Two that spring to mind are "inflexible" (after Kelly) or "impersistent" (after Paré). On 13 September 2010 10:16, David Roberts <droberts@maths.adelaide.edu.au>wrote:
Dear Jean,
You wrote:
Maybe my english isn't so "beautiful", but in all cases where "evil" has been used, what is wrong with "wrong" instead?
I'm not so enamoured with the use of the word 'evil', but it seems to be more entrenched than perhaps it was intended, namely as a joke. Regardless of my personal convictions, I like to remain a mathematical agnostic, so 'wrong' seems to me to be too strong. In my everyday mathematical work I use choice and excluded middle and equality at will, but I know that these foundational ideas ('evil' in categories, constuctivism etc) exist and are useful and interesting.
Unfortunately I don't have any decent alternatives to offer, but the philosophy boils down to, in my opinion, a structuralist view of foundations (as opposed to the standard ZF with 'member of' foundations) combined with (even a simple grasp of) type theory. The former is essentially the 'sets are bags of points' approach and the latter is the 'you can't ask: is \pi = (sin:R \to [-1,1])?' idea. Perhaps readers of this list with the inclination and an eye for nomenclature will suggest some words.

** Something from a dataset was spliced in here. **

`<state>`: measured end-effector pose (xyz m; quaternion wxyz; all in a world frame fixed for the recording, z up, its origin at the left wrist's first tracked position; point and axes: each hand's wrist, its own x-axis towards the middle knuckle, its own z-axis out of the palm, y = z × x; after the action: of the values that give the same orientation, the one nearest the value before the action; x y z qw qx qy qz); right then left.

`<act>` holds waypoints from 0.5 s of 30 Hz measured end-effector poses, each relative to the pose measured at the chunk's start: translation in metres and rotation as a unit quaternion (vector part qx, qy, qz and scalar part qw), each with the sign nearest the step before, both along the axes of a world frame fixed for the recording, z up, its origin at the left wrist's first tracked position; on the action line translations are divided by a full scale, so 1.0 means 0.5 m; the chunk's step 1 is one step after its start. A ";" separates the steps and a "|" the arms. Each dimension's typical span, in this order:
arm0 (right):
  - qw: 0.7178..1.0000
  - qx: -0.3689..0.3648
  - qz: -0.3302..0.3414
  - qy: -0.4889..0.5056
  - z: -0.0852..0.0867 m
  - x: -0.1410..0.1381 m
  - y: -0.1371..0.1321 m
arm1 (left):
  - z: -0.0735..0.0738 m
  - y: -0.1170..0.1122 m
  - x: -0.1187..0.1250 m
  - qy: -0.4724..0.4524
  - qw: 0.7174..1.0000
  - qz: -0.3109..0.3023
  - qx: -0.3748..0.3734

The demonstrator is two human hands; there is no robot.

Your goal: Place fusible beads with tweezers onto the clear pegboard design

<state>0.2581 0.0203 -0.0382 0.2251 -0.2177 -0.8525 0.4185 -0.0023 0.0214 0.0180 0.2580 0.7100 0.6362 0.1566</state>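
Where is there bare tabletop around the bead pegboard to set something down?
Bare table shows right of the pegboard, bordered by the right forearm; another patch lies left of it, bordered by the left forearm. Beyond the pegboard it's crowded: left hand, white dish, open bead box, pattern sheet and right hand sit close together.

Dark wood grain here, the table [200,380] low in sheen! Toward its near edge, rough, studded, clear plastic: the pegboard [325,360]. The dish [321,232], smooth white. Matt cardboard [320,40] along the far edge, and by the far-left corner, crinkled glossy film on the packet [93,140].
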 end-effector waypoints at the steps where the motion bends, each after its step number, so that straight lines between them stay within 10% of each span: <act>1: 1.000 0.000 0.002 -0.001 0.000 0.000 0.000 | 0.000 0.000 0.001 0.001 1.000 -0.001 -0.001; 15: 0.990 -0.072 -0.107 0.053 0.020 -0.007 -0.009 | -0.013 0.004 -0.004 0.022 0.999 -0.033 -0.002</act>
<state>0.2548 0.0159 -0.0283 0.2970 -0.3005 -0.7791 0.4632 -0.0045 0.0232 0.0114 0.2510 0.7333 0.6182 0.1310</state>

Toby Bartels calls categories where one is not allowed to test for equality between arbitrary objects 'weak' and those where one can do so 'strict' (most often these latter are internal categories in some version of Set, or perhaps using universes). This reflects thinking about higher categories (and completely exemplified by Makkai's approach via FOLDS). This terminology takes the 'moral dimension' out of talking about serious foundational ideas. But we don't have a word that replaces 'evil' in this context that conveys the sort of mild disdain for attempting to make the naive mistake of trying to ask if a scalar is contained in a vector, as one can do in traditional foundations (note that the answer depends on how one defines tuples).